## SUPPLIED DATA

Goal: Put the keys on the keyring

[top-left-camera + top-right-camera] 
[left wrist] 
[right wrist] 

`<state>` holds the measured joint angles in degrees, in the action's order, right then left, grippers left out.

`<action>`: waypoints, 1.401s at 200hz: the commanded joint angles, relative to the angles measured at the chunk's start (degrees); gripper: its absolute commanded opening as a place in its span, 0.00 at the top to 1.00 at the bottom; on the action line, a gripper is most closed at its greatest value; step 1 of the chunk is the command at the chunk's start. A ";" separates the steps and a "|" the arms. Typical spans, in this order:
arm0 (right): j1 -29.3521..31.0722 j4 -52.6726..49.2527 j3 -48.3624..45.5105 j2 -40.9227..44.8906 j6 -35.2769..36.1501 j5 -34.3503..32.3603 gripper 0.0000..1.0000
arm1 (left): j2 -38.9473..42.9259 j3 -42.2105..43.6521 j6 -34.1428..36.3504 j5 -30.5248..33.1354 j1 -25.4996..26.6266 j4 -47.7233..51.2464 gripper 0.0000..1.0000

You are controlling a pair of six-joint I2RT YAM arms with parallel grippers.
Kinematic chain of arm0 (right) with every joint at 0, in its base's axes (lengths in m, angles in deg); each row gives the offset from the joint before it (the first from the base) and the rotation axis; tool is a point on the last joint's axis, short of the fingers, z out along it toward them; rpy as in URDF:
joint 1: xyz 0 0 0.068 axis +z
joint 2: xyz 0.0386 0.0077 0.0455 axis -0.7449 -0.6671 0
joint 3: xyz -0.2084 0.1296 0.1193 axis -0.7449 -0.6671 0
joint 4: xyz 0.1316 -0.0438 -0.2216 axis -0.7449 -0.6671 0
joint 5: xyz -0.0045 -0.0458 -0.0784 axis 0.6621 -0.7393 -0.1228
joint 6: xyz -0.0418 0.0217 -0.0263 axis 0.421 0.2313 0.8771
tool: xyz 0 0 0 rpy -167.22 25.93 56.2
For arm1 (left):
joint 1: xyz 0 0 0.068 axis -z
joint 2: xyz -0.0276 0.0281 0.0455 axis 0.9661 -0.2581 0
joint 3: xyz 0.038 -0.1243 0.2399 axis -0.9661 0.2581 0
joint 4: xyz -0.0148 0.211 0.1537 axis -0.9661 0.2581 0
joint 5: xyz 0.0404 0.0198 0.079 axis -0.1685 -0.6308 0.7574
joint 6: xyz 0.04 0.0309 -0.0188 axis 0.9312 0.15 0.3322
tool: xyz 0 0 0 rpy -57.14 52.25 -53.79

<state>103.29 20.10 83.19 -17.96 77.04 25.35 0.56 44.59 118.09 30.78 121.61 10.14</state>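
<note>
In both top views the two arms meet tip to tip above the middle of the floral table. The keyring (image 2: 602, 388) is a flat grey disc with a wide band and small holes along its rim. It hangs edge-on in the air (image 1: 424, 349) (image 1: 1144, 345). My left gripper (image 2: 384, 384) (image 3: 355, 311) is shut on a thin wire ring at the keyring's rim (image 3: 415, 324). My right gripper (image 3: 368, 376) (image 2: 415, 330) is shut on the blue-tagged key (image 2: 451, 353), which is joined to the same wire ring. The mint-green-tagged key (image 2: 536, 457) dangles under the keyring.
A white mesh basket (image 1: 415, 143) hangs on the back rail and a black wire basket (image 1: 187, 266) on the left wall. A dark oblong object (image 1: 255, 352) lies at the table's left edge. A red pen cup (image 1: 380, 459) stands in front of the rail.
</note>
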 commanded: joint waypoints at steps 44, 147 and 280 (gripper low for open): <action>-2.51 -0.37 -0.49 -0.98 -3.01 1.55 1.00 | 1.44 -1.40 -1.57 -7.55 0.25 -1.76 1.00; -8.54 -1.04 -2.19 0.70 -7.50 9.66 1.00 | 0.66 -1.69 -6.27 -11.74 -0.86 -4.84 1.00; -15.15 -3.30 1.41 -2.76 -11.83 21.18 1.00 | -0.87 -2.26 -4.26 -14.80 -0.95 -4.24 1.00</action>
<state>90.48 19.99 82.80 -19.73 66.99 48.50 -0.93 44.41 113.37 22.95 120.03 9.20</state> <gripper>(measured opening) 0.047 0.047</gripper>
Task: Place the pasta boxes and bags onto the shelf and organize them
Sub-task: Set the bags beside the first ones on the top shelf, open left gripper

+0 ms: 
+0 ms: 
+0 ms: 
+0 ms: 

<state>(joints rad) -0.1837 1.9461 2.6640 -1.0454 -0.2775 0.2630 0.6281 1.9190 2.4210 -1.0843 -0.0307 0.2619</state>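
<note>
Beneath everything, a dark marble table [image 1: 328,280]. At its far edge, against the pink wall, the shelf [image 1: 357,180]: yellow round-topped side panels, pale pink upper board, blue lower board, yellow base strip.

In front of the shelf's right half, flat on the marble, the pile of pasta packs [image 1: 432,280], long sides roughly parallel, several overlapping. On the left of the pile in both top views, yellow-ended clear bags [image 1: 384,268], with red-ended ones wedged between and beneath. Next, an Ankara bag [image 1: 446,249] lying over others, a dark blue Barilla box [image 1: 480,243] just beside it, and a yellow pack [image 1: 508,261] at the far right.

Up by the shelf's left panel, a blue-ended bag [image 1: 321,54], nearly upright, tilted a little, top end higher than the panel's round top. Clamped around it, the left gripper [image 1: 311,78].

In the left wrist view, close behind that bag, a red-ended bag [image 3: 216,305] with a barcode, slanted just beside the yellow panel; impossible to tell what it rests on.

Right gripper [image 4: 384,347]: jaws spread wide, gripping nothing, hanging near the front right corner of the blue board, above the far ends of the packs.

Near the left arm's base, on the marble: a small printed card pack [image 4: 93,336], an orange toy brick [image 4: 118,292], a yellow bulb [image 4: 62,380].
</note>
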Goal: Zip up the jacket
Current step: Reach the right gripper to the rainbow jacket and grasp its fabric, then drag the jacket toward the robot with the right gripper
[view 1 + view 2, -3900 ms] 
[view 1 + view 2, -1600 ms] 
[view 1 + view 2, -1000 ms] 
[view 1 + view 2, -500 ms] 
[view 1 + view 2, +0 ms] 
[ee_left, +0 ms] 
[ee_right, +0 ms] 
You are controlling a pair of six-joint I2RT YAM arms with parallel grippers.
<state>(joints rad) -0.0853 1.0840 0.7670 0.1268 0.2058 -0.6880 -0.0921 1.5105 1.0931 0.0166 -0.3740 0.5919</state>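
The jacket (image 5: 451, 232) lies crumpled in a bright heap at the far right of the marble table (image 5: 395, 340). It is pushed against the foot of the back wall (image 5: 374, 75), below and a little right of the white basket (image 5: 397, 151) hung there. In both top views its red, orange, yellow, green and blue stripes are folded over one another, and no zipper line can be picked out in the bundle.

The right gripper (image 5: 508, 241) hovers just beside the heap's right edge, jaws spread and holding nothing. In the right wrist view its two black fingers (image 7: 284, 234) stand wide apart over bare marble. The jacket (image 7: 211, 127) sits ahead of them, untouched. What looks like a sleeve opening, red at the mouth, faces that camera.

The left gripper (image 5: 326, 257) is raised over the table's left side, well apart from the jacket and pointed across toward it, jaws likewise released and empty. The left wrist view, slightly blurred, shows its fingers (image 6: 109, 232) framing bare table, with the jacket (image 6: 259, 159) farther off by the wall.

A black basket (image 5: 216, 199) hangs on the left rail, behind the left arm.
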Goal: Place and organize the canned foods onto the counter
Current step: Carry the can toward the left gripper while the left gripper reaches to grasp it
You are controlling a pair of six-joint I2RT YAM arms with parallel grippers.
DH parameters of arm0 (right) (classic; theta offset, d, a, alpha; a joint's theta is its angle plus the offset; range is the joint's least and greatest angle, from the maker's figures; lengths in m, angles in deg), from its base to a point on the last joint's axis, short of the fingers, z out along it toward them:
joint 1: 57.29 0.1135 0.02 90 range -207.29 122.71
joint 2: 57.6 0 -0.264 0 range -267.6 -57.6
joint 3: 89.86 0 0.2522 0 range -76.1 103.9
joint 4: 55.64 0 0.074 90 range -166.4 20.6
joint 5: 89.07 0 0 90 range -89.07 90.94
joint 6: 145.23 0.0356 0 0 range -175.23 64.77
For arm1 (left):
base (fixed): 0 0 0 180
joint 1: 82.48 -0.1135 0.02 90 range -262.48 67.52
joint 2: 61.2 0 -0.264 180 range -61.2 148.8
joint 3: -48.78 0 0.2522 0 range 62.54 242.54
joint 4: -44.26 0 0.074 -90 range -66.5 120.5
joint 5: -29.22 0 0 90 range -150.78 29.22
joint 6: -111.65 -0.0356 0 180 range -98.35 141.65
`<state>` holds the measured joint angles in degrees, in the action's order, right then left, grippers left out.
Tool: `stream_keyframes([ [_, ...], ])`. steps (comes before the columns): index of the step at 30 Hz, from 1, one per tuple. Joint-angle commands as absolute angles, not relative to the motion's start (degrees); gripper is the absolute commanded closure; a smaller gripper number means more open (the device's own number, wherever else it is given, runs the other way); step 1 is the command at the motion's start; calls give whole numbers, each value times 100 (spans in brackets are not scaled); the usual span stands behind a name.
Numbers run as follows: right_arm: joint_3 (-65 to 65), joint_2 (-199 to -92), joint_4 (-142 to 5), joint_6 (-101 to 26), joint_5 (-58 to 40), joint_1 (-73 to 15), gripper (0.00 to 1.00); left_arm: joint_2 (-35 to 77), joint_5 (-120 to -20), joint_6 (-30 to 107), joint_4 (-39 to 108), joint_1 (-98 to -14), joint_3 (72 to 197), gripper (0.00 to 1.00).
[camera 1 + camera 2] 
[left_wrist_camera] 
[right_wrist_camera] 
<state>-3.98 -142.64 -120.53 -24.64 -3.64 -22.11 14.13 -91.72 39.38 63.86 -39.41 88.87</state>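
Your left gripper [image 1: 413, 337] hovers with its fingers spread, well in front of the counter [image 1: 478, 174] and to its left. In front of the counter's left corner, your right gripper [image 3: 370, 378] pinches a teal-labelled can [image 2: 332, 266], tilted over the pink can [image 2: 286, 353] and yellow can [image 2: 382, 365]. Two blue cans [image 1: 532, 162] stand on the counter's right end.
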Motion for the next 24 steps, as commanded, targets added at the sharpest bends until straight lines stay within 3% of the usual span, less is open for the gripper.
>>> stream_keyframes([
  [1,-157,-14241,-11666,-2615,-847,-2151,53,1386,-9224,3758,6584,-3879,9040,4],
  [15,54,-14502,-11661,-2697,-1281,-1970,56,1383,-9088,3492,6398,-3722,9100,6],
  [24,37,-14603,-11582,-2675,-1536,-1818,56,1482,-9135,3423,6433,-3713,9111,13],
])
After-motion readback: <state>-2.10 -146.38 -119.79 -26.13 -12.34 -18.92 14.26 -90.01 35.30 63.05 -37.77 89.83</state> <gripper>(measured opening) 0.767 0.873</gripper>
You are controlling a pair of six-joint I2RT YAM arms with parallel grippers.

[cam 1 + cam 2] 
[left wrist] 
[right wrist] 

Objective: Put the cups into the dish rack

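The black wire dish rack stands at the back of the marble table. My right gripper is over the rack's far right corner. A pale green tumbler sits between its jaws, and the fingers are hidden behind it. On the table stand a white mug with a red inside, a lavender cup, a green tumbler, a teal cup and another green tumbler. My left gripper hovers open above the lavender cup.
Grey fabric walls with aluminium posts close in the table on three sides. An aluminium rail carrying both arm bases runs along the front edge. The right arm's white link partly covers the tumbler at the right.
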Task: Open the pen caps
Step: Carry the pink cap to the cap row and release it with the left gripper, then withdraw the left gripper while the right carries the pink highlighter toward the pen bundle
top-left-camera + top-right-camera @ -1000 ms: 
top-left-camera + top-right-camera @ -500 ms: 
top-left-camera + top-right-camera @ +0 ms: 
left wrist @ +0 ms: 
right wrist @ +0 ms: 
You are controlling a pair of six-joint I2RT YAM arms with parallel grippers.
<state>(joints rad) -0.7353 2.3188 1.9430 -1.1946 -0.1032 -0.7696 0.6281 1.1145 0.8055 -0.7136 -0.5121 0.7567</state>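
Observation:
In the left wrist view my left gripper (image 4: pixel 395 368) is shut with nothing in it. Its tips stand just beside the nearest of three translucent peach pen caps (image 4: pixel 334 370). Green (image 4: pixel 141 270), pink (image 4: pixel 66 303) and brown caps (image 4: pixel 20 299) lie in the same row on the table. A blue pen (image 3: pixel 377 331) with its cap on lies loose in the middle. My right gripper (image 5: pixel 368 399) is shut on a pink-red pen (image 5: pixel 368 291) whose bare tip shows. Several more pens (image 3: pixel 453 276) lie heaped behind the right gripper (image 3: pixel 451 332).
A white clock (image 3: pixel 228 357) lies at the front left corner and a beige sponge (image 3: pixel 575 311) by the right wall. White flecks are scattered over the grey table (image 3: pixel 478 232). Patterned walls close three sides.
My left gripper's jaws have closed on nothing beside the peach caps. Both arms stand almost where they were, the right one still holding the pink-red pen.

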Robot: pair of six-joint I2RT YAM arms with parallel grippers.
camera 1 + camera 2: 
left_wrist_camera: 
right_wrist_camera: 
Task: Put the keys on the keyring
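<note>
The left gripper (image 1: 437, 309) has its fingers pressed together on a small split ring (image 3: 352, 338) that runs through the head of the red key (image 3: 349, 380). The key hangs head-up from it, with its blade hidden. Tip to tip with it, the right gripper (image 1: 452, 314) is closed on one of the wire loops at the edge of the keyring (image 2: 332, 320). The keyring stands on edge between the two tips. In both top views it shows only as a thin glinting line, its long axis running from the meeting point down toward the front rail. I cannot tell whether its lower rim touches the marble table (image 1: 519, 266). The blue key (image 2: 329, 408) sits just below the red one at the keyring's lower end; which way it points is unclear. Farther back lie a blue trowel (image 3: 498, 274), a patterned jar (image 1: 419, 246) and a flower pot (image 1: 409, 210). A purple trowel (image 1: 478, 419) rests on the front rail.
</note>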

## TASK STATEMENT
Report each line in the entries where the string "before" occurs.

## EXERCISE SOLUTION
Kinematic chain of arm0 (right) with every joint at 0, in its base's axes (lengths in m, angles in deg); each row gives the offset from the joint before it (the first from the base) and the rotation axis; tool is a point on the last joint's axis, short of the fingers, z out along it toward them; rpy as in URDF:
Tool: `stream_keyframes([ [_, ...], ])`. steps (comes before the columns): index of the step at 30 Hz, from 1, one per tuple. Joint-angle commands as absolute angles, not relative to the motion's start (degrees); gripper is the absolute commanded closure; a smaller gripper number means more open (the device's own number, wherever else it is given, runs the other way); step 1 is the command at the motion's start; calls give whole numbers, each value times 100 (spans in brackets are not scaled); the usual span stands behind a name.

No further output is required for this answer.